Work to complete
Your answer should be the lines below from the one with "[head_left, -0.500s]" to the one with "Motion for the", both included, given again exactly and with nothing added.

Top of Dataset extract

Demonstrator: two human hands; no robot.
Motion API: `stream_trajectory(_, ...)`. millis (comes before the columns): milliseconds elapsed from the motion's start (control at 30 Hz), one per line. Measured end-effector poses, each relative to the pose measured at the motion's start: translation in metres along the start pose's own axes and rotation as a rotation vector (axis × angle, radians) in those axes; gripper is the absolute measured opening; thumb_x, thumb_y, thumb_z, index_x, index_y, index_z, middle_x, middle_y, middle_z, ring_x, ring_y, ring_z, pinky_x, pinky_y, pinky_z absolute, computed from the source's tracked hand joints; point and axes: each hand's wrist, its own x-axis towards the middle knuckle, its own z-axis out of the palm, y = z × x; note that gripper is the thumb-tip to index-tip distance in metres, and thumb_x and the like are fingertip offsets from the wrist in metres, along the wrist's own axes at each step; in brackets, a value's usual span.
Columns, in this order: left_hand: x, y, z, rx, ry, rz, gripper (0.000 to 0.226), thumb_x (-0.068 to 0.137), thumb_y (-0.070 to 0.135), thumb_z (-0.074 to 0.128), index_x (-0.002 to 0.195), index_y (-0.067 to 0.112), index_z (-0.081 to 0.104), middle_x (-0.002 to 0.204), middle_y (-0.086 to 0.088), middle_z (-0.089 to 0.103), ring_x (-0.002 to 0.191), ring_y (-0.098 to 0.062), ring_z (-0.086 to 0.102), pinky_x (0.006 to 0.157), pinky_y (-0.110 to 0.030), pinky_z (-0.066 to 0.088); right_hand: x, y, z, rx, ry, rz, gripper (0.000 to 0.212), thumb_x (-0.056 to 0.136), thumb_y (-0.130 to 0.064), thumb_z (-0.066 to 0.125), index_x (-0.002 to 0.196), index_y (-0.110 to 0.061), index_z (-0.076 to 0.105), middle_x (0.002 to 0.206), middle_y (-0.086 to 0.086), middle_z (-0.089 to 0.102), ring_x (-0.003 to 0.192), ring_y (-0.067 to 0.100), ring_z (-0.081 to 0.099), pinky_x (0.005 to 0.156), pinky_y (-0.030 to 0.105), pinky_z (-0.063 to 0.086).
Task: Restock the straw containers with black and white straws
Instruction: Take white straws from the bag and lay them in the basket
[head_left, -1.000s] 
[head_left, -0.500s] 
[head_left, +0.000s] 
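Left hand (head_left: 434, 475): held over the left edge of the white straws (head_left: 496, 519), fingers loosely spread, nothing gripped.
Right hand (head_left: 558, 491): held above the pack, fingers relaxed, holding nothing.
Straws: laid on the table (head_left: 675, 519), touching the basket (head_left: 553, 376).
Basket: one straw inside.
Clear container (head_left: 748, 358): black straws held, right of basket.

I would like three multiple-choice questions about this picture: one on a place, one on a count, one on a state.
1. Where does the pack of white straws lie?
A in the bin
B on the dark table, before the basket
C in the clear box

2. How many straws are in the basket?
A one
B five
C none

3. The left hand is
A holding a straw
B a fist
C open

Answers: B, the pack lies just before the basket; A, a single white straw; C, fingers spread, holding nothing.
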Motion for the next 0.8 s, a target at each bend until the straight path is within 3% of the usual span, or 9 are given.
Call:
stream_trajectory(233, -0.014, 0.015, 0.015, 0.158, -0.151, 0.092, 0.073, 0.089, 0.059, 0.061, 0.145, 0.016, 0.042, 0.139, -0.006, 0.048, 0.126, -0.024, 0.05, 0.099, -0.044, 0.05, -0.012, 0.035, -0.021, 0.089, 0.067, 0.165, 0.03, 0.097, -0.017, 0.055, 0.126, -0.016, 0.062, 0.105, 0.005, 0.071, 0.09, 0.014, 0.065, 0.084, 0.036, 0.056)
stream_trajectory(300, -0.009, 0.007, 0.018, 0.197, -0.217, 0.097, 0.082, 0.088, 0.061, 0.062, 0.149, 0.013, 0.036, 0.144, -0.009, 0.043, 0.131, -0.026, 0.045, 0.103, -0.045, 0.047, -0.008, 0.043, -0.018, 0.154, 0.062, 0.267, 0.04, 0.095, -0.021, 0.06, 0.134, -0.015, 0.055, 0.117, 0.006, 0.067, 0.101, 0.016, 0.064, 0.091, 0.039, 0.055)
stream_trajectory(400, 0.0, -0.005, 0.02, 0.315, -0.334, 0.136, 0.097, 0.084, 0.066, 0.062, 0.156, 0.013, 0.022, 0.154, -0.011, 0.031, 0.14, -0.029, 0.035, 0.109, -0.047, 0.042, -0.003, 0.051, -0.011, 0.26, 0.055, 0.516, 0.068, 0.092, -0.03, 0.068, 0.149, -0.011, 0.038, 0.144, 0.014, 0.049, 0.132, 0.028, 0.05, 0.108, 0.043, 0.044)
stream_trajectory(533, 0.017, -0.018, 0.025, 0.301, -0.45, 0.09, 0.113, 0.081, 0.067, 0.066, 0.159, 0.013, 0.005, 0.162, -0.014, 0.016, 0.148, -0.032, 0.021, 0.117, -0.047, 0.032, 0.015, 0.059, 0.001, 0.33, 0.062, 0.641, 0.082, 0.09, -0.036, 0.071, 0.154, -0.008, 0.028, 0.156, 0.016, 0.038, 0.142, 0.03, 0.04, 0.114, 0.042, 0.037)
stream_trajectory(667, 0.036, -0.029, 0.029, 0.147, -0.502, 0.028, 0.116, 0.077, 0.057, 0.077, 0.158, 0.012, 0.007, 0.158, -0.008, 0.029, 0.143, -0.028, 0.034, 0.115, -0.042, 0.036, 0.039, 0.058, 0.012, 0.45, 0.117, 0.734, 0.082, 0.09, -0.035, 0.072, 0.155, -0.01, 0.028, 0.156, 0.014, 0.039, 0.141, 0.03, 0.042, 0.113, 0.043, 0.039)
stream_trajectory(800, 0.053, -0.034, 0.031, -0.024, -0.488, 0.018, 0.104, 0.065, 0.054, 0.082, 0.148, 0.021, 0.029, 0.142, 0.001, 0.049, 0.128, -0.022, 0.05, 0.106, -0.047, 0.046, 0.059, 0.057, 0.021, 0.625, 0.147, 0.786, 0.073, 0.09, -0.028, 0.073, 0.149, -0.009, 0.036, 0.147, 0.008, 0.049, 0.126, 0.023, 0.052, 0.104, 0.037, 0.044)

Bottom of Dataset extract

Result of this exercise
[head_left, -0.500s] 
[head_left, +0.000s] 
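Left hand (head_left: 434, 475): held over the left edge of the white straws (head_left: 496, 519), fingers loosely spread, nothing gripped.
Right hand (head_left: 558, 491): held above the pack, fingers relaxed, holding nothing.
Straws: laid on the table (head_left: 675, 519), touching the basket (head_left: 553, 376).
Basket: one straw inside.
Clear container (head_left: 748, 358): black straws held, right of basket.

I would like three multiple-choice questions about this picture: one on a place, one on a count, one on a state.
1. Where does the pack of white straws lie?
A in the bin
B on the dark table, before the basket
C in the clear box

2. How many straws are in the basket?
A one
B five
C none

3. The left hand is
A holding a straw
B a fist
C open

Answers: B, the pack lies just before the basket; A, a single white straw; C, fingers spread, holding nothing.
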Motion for the next 0.8 s, a target at each bend until the straight path is within 3% of the usual span, or 9 are given.

What this exercise required is now done.